Koyama died from cancer in June 2026.

== Selected bibliography ==
- "Whose feminism is it anyway? The unspoken racism of the trans inclusion debate." In The Transgender Studies Reader, ed. Susan Stryker. New York: Routledge, 2006. ISBN 978-0-415-94709-1
- "Disloyal to feminism: Abuse of survivors within the domestic violence shelter system." In The Color of Violence: INCITE! Anthology, eds. Andrea Smith, Beth E. Richie, Julia Sudbury. Cambridge, Mass.: South End Press, 2006. ISBN 978-0-8223-6295-1.
- "A new fat-positive feminism: Why the old fat-positive feminism (often) sucks and how to re-invent it." In The Women's Movement Today: An Encyclopedia of Third-Wave Feminism, ed. Leslie Heywood. Westport, Conn.: Greenwood Press, 2005. ISBN 978-0-313-33133-6.
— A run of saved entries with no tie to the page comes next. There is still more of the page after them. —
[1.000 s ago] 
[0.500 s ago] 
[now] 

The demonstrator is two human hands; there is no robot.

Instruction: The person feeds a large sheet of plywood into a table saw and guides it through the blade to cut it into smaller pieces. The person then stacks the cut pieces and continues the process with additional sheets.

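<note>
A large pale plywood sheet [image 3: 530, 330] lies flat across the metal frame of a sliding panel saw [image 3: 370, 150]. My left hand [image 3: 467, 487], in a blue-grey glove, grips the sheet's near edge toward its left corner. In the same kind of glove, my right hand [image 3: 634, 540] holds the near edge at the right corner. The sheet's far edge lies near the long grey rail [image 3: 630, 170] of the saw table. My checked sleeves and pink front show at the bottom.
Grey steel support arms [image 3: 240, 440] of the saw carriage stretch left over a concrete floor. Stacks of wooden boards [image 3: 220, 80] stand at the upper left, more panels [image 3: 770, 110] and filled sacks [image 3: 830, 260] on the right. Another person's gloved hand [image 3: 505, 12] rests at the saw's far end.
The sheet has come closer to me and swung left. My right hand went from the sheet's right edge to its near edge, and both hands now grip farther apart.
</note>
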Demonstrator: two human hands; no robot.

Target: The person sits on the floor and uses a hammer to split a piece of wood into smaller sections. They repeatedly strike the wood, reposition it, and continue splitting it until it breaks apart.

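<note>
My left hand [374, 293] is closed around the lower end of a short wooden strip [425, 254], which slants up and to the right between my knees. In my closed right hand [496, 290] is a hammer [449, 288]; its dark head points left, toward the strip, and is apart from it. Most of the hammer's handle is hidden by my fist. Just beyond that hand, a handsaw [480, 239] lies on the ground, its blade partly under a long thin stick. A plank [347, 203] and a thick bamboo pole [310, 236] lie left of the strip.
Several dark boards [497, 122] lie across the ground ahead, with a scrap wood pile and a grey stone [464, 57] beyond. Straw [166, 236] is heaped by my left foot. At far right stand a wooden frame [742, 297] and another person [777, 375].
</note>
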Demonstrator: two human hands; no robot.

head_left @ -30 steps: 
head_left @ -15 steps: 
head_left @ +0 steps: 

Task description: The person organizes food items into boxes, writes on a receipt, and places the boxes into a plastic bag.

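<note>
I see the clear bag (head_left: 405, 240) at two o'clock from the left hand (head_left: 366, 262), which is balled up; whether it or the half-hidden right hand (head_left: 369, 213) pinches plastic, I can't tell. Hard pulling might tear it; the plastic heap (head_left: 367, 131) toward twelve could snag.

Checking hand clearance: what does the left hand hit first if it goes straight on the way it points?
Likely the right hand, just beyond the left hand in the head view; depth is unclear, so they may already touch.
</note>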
- "Douseikon wo meguru beikoku LGBT komyunitii no poritikusu" ("The politics over same-sex marriages within LGBT communities"). In Dousei paatonaa: Douseikon DP-hou wo shiru tameni (Same-sex partnerships: Understanding same-sex marriage and domestic partnership registry.), eds. Yasunobu Akasugi, Yuki Tsuchiya, Makiko Tsutsui. 2004 [in Japanese].
- "The transfeminist manifesto." In Catching a Wave: Reclaiming Feminism for the 21st Century, eds. Rory Dicker, Alison Piepmeier. Boston: Northeastern University Press, 2003. ISBN 978-1-55553-570-4.
- "From social construction to social justice: Transforming how we teach about intersexuality" (co-authored with Lisa Weasel). In Women's Studies Quarterly Vol. 30, No. 3/4, Fall/Winter 2002.